Tryslmaistan is an alien 'pocket class' universe that is small, dense, and bursting with energy. In size, if it were compared to our own universe of Mundis, Tryslmaistan would only fill a volume of a few light-years across in hyperdimensional 'width'. The 'height' of Tryslmaistan is vastly less, being only, in comparative scale, perhaps a fraction of the size of our solar system, at best. It is like a hyperdimensional sheet of paper, wide and thin, and folded back upon itself in all directions.
The 'suns' of Tryslmaistan are vast, infinitely dark, two-dimensional planes called 'Veils'. The Veils are unimaginably cold, and are shrouded in clouded condensation, an anomaly in this cosmos of thick, space-filling air, and constant, balmy temperature. The Veils act both as heat-sink and source of all energy in Tryslmaistan, taking in heat energy and releasing electanic force, a strange power that comes in three 'colors', not unlike the dual, black & white polarity of electricity in our own universe.
Light in Tryslmaistan is the product of lumons, radiated by the electanically excited elements that make up the tiny sun and moon orbs that orbit every triangular worldplate. Worldplates take the place of planets in Tryslmaistan, they are vast continents that hang, according to the pattern of a Sierpenski sponge, in space according to a set of physical laws that operate within specific ranges of scale.
Natural life, in Tryslmaistan is of an organic crystalline type, and it is diverse, yet universally patterned after the design of an outer membrane, or shell, and an interior sea of protoplasm, which thanks to the energy-rich, mildly anentropic physics, generates internal organs in an ad-hoc manner.
Originally, Tryslmaistan was a clockwork cosmos devoid of change, eternal and quiet. Then the hyperversal rain came.

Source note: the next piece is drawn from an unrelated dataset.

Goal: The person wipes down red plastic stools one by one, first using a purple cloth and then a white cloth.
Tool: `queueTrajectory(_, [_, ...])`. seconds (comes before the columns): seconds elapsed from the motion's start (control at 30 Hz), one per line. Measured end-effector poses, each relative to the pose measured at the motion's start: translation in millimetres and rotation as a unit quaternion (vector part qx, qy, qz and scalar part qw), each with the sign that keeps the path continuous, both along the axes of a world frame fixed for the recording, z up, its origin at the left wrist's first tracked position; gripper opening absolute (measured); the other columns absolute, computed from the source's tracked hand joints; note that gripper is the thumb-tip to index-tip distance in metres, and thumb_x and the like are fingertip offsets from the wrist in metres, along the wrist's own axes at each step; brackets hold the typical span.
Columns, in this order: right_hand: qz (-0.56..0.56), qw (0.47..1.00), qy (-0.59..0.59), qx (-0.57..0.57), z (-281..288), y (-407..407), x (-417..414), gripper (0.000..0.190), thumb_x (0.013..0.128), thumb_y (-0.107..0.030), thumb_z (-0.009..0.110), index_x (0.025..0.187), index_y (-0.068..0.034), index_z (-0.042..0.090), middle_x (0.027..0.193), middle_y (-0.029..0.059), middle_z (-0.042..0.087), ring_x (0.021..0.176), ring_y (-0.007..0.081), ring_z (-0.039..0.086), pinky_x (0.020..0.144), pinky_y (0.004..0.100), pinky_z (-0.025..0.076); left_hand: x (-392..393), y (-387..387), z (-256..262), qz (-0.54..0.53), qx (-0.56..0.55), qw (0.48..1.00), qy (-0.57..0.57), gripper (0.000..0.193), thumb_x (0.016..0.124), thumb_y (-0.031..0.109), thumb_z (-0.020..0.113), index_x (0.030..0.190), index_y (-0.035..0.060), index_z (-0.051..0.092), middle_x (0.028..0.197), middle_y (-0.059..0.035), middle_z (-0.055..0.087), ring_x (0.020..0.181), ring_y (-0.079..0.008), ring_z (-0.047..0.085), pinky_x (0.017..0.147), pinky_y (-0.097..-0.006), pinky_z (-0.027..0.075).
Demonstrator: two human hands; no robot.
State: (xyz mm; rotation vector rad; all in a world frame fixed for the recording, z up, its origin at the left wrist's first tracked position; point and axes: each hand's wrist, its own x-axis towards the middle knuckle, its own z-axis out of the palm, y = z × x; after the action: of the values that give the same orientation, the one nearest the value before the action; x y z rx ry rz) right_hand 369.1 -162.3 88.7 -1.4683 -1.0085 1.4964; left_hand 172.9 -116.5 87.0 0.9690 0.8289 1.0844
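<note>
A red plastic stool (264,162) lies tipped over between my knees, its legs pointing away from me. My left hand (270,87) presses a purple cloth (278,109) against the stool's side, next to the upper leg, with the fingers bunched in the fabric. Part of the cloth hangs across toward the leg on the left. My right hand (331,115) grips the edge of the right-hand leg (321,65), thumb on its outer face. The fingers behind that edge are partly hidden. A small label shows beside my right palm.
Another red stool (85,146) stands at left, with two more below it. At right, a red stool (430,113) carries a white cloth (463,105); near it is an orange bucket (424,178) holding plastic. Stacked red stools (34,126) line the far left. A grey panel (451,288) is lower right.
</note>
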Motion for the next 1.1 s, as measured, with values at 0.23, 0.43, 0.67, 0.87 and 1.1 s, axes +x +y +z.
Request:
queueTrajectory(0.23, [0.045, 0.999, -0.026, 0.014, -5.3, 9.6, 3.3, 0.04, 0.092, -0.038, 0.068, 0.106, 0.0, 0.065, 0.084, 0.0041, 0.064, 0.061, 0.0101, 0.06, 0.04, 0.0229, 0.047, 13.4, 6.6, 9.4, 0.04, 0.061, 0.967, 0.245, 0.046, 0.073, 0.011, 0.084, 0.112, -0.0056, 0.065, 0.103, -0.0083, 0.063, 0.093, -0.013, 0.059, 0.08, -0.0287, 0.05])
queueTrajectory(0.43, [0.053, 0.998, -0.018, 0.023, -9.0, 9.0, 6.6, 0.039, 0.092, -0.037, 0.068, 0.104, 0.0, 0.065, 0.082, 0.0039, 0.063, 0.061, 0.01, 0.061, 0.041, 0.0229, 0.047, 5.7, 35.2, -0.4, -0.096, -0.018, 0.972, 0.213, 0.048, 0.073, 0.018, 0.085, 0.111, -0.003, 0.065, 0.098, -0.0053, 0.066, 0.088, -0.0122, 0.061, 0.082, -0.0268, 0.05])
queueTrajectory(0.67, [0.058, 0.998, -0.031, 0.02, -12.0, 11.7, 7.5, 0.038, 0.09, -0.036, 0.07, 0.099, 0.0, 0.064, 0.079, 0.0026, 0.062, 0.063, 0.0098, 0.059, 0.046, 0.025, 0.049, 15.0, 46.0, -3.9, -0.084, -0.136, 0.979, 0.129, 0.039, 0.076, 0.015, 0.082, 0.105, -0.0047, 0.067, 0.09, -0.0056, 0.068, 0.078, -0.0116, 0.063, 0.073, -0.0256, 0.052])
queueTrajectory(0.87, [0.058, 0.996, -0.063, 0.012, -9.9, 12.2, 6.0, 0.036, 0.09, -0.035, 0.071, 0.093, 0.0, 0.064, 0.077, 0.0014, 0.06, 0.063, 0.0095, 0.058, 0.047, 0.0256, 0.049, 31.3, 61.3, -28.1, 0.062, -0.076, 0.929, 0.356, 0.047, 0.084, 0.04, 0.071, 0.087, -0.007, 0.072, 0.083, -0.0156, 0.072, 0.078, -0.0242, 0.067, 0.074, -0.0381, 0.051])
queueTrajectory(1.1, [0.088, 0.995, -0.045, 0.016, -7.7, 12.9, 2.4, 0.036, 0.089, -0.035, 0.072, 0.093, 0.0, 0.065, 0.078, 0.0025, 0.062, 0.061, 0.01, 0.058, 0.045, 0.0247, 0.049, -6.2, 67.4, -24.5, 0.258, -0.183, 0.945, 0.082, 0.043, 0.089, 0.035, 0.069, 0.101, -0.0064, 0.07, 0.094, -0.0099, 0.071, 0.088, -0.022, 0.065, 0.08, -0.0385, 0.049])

The universe of Tryslmaistan suffers from a regular natural phenomena, akin to a kind of weather in the hyperspace realm in which universes float. This weather is not unlike a kind of hyperdimensional rainstorm, and it has passed through many varied and alien universes, only to dump lost landscapes upon the worldplates of Tryslmaistan. In every case, these lost beings adapted to their new universe enough to survive, and developed high technology, the ultimate purpose of which was to find a way to open a portal back to their home.
The easiest path to opening a hyperspace gate in Tryslmaistan involves the development of 'trato-yauronic' technology, a science roughly similar to a strange blend between atomic science and quantum science, but unique to its cosmos. The most immediate and simplest result of such research is some variation on a trato-yauronic device, a bomb-like affair that can literally blow a hole outside of normal timespace. Cheap, quick, and by far, the easiest path to take.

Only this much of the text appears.